__Work order__
Once the pictures are removed, restate the listing word for word.

___ Material provided ___

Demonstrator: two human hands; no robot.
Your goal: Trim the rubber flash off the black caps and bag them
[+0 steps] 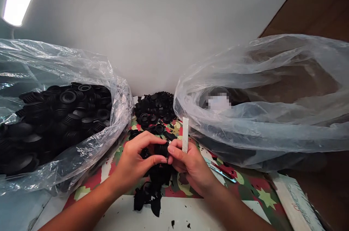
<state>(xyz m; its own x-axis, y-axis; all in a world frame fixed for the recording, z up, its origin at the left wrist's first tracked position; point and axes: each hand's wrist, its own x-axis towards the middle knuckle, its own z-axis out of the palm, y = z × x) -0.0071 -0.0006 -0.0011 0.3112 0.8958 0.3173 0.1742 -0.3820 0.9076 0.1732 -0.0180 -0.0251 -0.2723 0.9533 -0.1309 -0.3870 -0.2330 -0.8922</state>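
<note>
Between the thumb and fingers of my left hand (136, 156) is a black ribbed rubber bellows (161, 148), held just above the table. My right hand (188, 162) is closed around a flat whitish stick-like handle (185, 134) that points up. The lower end of that handle is hidden in the palm, so I cannot tell what tool it is. The thumb and fingertips of this same hand press against the right side of the bellows. Black rubber scraps (148, 196) lie under and in front of both hands.
A clear plastic bag (120, 103) full of black ribbed rubber parts (68, 114) stands at left. Another open plastic bag (259, 129) is at right. Behind my hands sits a pile of black pieces (156, 105). A red-and-blue tool (222, 171) lies right, near a white board (296, 202).
</note>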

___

__Written reply__
Demonstrator: two human hands; no robot.
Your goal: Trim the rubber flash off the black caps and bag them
[+0 steps] 
<state>(xyz m; its own x-axis, y-axis; all in a world frame fixed for the recording, z up, its origin at the left wrist's first tracked position; point and axes: each hand's wrist, its own x-axis towards the middle knuckle, its own z-axis out of the palm, y = z × x) -0.0071 -0.0006 -0.0011 0.3112 0.8958 0.3173 0.1742 -0.3820 0.9076 0.1732 -0.0180 -0.0251 -0.2723 0.9533 -0.1309 -0.3870 -0.2330 -0.8922</state>
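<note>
Between the thumb and fingers of my left hand (136, 156) is a black ribbed rubber bellows (161, 148), held just above the table. My right hand (188, 162) is closed around a flat whitish stick-like handle (185, 134) that points up. The lower end of that handle is hidden in the palm, so I cannot tell what tool it is. The thumb and fingertips of this same hand press against the right side of the bellows. Black rubber scraps (148, 196) lie under and in front of both hands.
A clear plastic bag (120, 103) full of black ribbed rubber parts (68, 114) stands at left. Another open plastic bag (259, 129) is at right. Behind my hands sits a pile of black pieces (156, 105). A red-and-blue tool (222, 171) lies right, near a white board (296, 202).
</note>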

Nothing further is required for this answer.